What the task asks:
Your reply must consist of the data below, reproduced character for character.

Data block:
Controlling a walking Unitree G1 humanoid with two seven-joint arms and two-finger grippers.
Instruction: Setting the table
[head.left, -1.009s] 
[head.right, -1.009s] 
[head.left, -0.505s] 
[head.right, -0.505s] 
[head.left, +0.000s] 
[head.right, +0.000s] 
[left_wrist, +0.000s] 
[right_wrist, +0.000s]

Result of the task:
Controlling a walking Unitree G1 humanoid with two seven-joint arms and two-finger grippers.
Instruction: Setting the table
[head.left, -1.009s] 
[head.right, -1.009s] 
[head.left, -0.505s] 
[head.right, -0.505s] 
[head.left, +0.000s] 
[head.right, +0.000s] 
[left_wrist, +0.000s] 
[right_wrist, +0.000s]

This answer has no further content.